Harmony analysis consists of the following four processes; (i) defining an appropriate set of chord labels (e.g., chord degrees or Berklee chords in traditional approaches), (ii) determining the scopes of chords and their labels from surface structures of a piece, (iii) identifying the sequence of chords based on the determined labels, (iv) and finally, analyzing the labeled chord sequence by examining transitions between chords, i.e., chord functions. Our objective is to let computers execute these processes, without relying on human annotations or pre-defined labels. In our experiments, we have only pre-processed the source scores by shifting keys either to C major or to a minor, and ignored the difference by octave in pitch events. The pre-process could be executed automatically without relying on external music feature extraction tools.

We regarded that the states in hidden Markov model (HMM) represented chord categories, and we employed an extended HMM with the notion of duration of a hidden state, called hidden semi-Markov model (HSMM). Furthermore, we utilized neural networks for calculating categorical distributions to embed the pitch-class distribution, preceding chord sequences, beat information, and so on, as additional contexts.
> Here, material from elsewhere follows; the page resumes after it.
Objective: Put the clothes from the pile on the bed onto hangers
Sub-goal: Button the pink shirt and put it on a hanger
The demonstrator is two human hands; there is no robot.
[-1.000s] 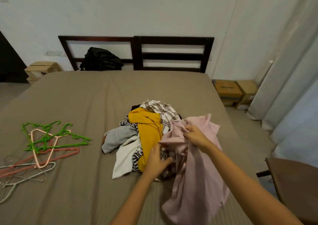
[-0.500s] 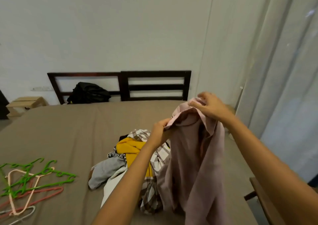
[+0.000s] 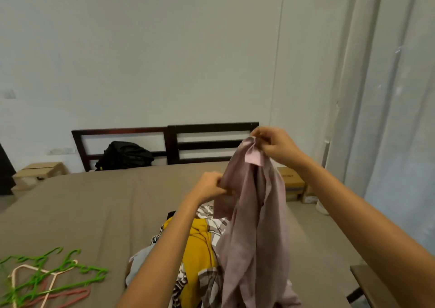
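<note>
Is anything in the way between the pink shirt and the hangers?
Not really. The left hand and right hand hold the pink shirt up; the hangers lie to its left on the bed, past the low clothes pile.

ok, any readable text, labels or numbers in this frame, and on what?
None legible.
Right-hand cardboard box: dark print on its side, too blurred to read.
Left-hand cardboard box: a small dark mark, too small to tell whether it is text.

2 hands (L hand, R hand), 1 pink shirt, 1 clothes pile, 1 blk bag, 1 cream hanger
</note>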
The experimental results satisfactorily showed the efficacy of such contexts in terms of perplexity in comparison with the baseline and other ablation studies (Sect. “Evaluation by Perplexity”). We successfully obtained clear chord clusters with the best scored proposed model where seventh chords and borrowed chords were classified into appropriate clusters (Sect. “Induced Clusters and Model’s Perplexities”). Also, we have shown a full exemplification of BWV267 (Sect. “Discussion on an Analysis by the Model”).

As was mentioned by Hugo Riemann [2], “In the change of these function (tonic, dominant, and sub-dominant) lies the essence of modulation”. According to this, the distinction of keys should not be given prior to the chord analysis, but the modulations should be externalized as a result of the analysis. We followed this aphorism and have avoided the independent detection of modulation. Instead, we have characterized each hidden state, counting the number of their transitions, and dividing the experimental results into majors, minors, and dorian scale. In this regard, we have not automatically detected the keys, however, we have found that the distribution of state transitions were consistent with the known classical theory, in an unsupervised manner (Sect. “Hidden State Transitions”).

We plan to improve the proposed methodology to incorporate modulation detection, to integrate with the chord analysis, as our future work. Also, we intend to apply our model to pieces that may not be faithful to classical musicology. We need further extensions to overcome the out-of-vocabulary issue described in Sect. “Discussion on an Analysis by the Model” for pieces that accompany more elaborations than four-part chorales. In addition, there are usually few pieces in a particular genre by a specific composer. In such a case, learned parameters of transition probabilities and emission probabilities are expected to be good initial values (pre-trained information) for fine-tuning, which is known to be effective when a sufficient amount of training data is not available. For this reason, we used Bach’s four-part chorales that contain a substantial amount of coherently structured pieces composed at the beginning of the tonal music. We hope the future work of extensive music analysis by machines would contribute to expanding the scope of discovering cultural evolution in music.